Für das Jahresende wird eine Nachhaltigkeitsrücklage der Rentenversicherung von rund 38 Milliarden Euro erwartet – das ist ein im Vergleich zu früheren Jahren hoher Betrag. Sie entspricht 1,77 Monatsausgaben und liegt damit deutlich über der gesetzlich vorgegebenen Grenze. Eigentlich hätte der Rentenbeitragssatz deshalb im kommenden Jahr um bis zu 0,4 Prozentpunkte sinken können. Dies hat die Regierung jedoch mit ihren jüngsten Rentenbeschlüssen verhindert. Denn die Erhöhung der Mütterrenten und weitere Verbesserungen für Rentner werden die Rentenversicherung mit jährlich mindestens zehn Milliarden Euro zusätzlich belasten. Die große Koalition wollte verhindern, dass der Beitragssatz deshalb bald wieder hätte erhöht werden müssen.

Union und SPD hatten für die Zeit bis 2025 eine doppelte Haltelinie für das Rentenniveau und den Beitragssatz vereinbart, die der Bundestag unlängst auch beschlossen hatte. Demnach darf das Rentenniveau bis 2025 nicht unter die Marke von 48 Prozent sinken, der Beitragssatz nicht über 20 Prozent steigen. Beides würde laut dem Rentenversicherungsbericht auch ohne die gesetzlichen Haltelinien erreicht, weil sich die Finanzlage der Rentenversicherung etwas besser entwickelt, als zu Zeit des Koalitionsvertrags Anfang 2018 angenommen.

Für die Zeit nach 2025 soll eine zehnköpfige Rentenkommission bis März 2020 der Regierung Vorschläge vorlegen. Die Koalition strebt auch für diese spätere Zeit eine doppelte Haltelinie an. Allerdings dürfte es sehr schwierig werden, auch den künftigen Rentnern ein ebenso hohes Rentenniveau zu versprechen. Denn die Zahl der Rentner nimmt wegen der geburtenstarken Jahrgänge in den kommenden Jahren deutlich zu, die Lebenserwartung steigt – und die Zahl der Beitragszahler nimmt ab. Ein annähernd hohes Rentenniveau wäre nur mit einem erheblich höheren Steuerzuschuss für die Rentenversicherung möglich. Er liegt derzeit bei rund 90 Milliarden Euro im Jahr und dürfte in den nächsten Jahren über die Marke von 100 Milliarden Euro steigen.

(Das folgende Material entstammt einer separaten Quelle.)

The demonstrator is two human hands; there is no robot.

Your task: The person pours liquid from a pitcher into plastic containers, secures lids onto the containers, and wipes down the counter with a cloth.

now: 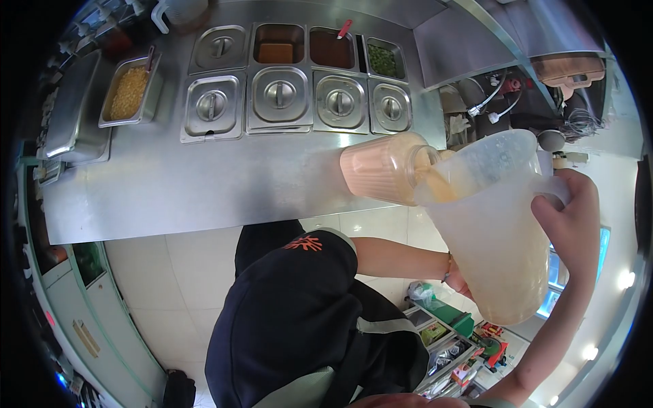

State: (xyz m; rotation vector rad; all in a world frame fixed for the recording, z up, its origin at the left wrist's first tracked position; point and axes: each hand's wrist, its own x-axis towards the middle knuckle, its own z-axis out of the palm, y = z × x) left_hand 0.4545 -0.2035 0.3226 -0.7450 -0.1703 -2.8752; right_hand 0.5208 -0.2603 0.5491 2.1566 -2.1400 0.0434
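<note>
Jug (493,224) against orange bottle (381,166)

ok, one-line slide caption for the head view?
Right hand tips jug into bottle; left hand under jug.

Desk (204,183): brushed steel, long, bare along its near half.
Lidded pans (279,95): six, steel, with round knobs, set in two rows in the desk's far part.
Open pans (276,46): three in the far row; two hold brown fillings, one chopped greens (382,60).
Tray (129,92): steel, left of the pans, holds yellow grains.
Covered container (71,109): steel, at the left end.
Floor (177,272): pale tiles.
</note>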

Schon der prognostizierte Rückgang des Rentenniveaus mache deutlich, „dass die gesetzliche Rente zukünftig alleine nicht ausreichen wird, um den Lebensstandard des Erwerbslebens im Alter fortzuführen“, heißt es im Bericht. Deshalb seien mehr private Vorsorge und höhere Betriebsrenten nötig. DGB-Vorstandsmitglied Annelie Buntenbach sah jedoch Handlungsbedarf bei der Altersversorgung. „Die Menschen schaffen es nicht, über die private Vorsorge den Löchern hinterherzusparen, die in den letzten Jahren bei der gesetzlichen Rente gerissen worden sind. Damit ist ein sinkendes Rentenniveau auf Dauer nicht auszugleichen", sagte sie dem Redaktionsnetzwerk Deutschland. Buntenbach forderte, in den kommenden Jahren müsse das Rentenniveau wieder angehoben werden.

Zahlbetrag Dem Bericht zufolge erhielten Versicherte wegen Alters oder wegen verminderter Erwerbsfähigkeit Mitte 2017 insgesamt im Schnitt eine Rente von 865,94 Euro im Monat. Männer bekamen 1083,09 Euro ausgezahlt, Frauen dagegen nur 689,36 Euro.